### EXERCISE DIRECTIONS
Below are the records; count how many of their lines contain the word "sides" and give that number only.

Saved data entries:
#####
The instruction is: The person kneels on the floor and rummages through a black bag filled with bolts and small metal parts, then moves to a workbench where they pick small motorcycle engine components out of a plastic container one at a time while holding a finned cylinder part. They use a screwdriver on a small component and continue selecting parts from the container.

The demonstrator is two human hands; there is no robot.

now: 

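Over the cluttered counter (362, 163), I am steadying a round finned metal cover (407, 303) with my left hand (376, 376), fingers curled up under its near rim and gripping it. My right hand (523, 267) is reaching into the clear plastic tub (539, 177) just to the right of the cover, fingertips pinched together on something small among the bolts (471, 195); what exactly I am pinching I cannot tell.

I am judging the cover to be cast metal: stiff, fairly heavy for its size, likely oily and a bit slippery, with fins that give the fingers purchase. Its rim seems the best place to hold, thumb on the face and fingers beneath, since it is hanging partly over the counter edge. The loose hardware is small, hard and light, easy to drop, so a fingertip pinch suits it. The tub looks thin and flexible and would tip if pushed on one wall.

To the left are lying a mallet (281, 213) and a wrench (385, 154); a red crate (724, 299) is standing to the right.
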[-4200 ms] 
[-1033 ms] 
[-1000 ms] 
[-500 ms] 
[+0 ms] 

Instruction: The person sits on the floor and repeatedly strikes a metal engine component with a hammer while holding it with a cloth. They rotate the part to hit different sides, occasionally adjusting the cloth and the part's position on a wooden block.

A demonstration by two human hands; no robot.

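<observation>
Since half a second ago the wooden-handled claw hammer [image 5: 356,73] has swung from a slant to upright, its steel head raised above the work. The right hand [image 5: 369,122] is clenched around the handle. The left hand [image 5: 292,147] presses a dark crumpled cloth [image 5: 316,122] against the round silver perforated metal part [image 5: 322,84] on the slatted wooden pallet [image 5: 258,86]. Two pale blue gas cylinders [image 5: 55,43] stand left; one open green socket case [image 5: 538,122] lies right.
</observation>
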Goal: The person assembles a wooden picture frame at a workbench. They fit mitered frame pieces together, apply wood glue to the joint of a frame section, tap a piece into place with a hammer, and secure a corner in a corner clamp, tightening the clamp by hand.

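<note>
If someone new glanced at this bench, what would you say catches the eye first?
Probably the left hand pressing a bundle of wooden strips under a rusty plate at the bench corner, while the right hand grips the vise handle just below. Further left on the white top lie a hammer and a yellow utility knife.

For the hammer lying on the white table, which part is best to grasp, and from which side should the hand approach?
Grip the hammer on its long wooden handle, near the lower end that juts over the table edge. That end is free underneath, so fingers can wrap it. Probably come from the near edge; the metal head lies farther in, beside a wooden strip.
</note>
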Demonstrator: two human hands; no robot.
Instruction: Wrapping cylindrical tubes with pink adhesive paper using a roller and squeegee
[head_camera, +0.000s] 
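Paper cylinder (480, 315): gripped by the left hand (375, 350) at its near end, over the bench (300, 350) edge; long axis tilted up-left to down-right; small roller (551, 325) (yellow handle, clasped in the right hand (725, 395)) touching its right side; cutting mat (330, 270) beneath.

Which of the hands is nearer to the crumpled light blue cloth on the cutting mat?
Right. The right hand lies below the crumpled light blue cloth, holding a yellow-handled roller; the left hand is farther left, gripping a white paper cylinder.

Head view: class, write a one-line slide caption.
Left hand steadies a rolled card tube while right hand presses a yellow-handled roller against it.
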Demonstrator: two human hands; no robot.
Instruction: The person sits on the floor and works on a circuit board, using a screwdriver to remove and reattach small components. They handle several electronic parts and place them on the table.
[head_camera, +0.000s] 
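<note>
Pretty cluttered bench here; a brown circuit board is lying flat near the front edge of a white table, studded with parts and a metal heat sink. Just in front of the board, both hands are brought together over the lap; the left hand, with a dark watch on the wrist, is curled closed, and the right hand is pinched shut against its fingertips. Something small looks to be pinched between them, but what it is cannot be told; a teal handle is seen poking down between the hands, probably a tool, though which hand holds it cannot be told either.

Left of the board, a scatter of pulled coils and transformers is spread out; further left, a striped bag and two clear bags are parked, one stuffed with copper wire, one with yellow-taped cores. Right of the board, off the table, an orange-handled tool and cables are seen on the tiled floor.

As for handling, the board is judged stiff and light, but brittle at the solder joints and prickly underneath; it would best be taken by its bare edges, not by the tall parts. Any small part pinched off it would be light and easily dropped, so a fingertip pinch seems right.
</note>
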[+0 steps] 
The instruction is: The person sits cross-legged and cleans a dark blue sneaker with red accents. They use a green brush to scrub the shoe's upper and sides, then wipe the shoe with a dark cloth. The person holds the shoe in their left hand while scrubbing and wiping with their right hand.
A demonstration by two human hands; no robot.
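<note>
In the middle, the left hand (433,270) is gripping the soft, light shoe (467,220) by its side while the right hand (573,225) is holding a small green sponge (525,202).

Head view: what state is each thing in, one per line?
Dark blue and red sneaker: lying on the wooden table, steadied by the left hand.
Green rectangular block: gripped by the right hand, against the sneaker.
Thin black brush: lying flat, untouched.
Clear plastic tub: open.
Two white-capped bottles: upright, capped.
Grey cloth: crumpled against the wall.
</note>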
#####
### SOLUTION FOR THIS PROBLEM
2